10. The moving image decoder of claim 9, comprising a prediction method candidate generating portion that generates candidates of a prediction method defining a method of generating the prediction image by using a plurality of reference images e based on predetermined information related to the block to be decoded, wherein

the variable-length code decoding portion decoding the encoded data to identify the prediction method from the candidates of the prediction method generated by the prediction method candidate generating portion if the number of the candidates of the prediction method is two or more.

11. The moving image decoder of claim 10, wherein the predetermined information includes any one of a difference level between a plurality of reference images, a quantization coefficient, and a motion compensation mode or a combination of a difference level between a plurality of reference images, a quantization coefficient, and a motion compensation mode.

12. The moving image decoder of claim 11, wherein if the difference level between the plurality of reference images is smaller than a predetermined value, the number of the candidates of the prediction method is reduced and/or a spread of the prediction of the candidates of the prediction method is increased as compared to the case that the difference level between the reference images is greater than the predetermined value.

13. The moving image decoder of claim 11, wherein if the quantization coefficient is greater than a predetermined value, the number of the candidates of the prediction method is reduced and/or a spread of the prediction of the candidates of the prediction method is increased as compared to the case that the quantization coefficient is smaller than the predetermined value.

14. The moving image decoder of claim 11, wherein the motion compensation mode includes a plurality of modes and wherein the number of the candidates of the prediction method and/or a spread of the prediction of the candidates of the prediction method for the modes are different depending on the nature of the modes.

15. The moving image decoder of claim 12, wherein the predetermined value for judging the difference level between the reference images is made larger as the quantization coefficient becomes larger.

16. The moving image decoder of claim 10, comprising a prediction method predicting portion that predicts a prediction method of the block to be decoded, wherein the prediction method predicting portion calculates a prediction value of the prediction method of the block to be decoded by using a prediction method determined based on a temporal distance between a frame to which the block to be decoded belongs to and a frame to which a reference block belongs to.

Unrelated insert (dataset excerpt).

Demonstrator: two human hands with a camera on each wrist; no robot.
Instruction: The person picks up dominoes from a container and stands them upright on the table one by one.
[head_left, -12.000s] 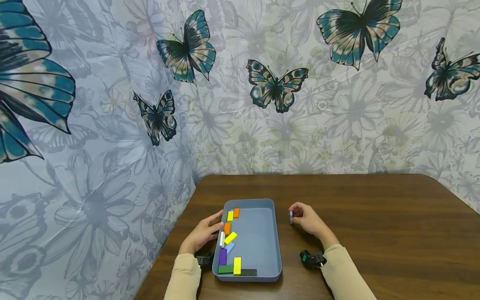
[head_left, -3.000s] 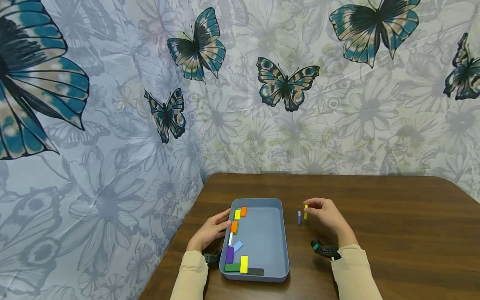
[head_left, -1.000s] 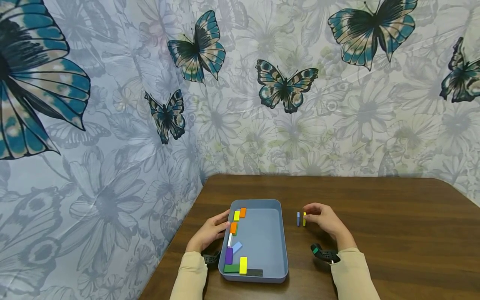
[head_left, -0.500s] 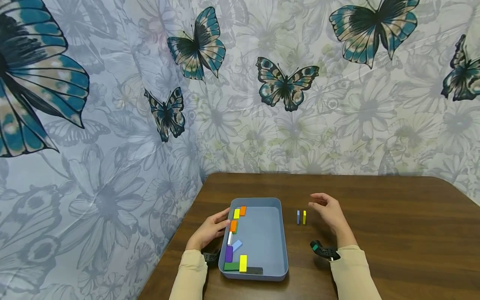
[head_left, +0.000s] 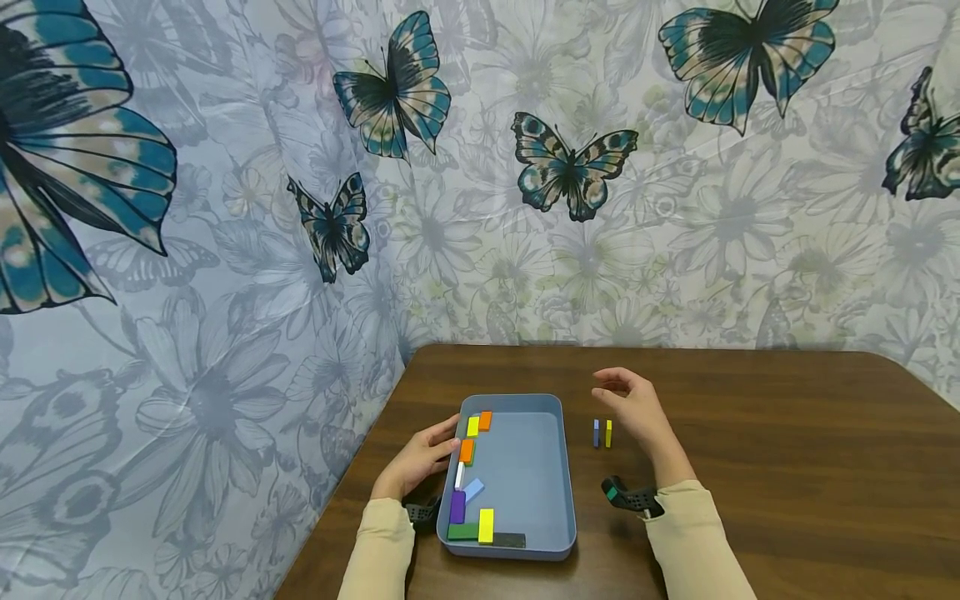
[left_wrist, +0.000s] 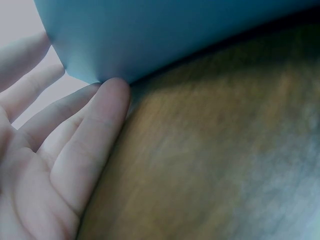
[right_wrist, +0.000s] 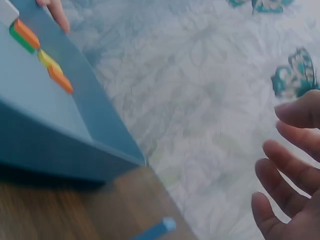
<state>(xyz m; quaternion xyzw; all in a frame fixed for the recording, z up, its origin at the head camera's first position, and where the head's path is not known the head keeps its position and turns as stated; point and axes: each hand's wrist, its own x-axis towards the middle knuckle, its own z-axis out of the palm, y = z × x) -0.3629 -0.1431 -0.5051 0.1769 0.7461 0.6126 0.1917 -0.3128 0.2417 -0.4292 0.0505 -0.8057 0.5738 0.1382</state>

17. A moving image encoder that performs inter-picture predictive encoding to encode a difference value from a block to be encoded by generating a prediction image of the block to be encoded by using a plurality of reference images extracted from an encoded frame, comprising:

a prediction method candidate generating portion; a prediction image generating portion; and a variable-length encoding portion,

the prediction method candidate generating portion generating candidates of a prediction method defining a method of generating the prediction image by using a plurality of reference images based on predetermined information related to the block to be encoded,

the prediction image generating portion generating the prediction image of the block to be encoded based on the candidates of the prediction method generated by the prediction method candidate generating portion by using the plurality of the reference images,

the variable-length encoding portion encoding the prediction method used for generating the prediction image when the inter-picture predictive encoding is performed by using the prediction image generated by the prediction image generating portion if the number of the candidates of the prediction method generated by the prediction method candidate generating portion is two or more.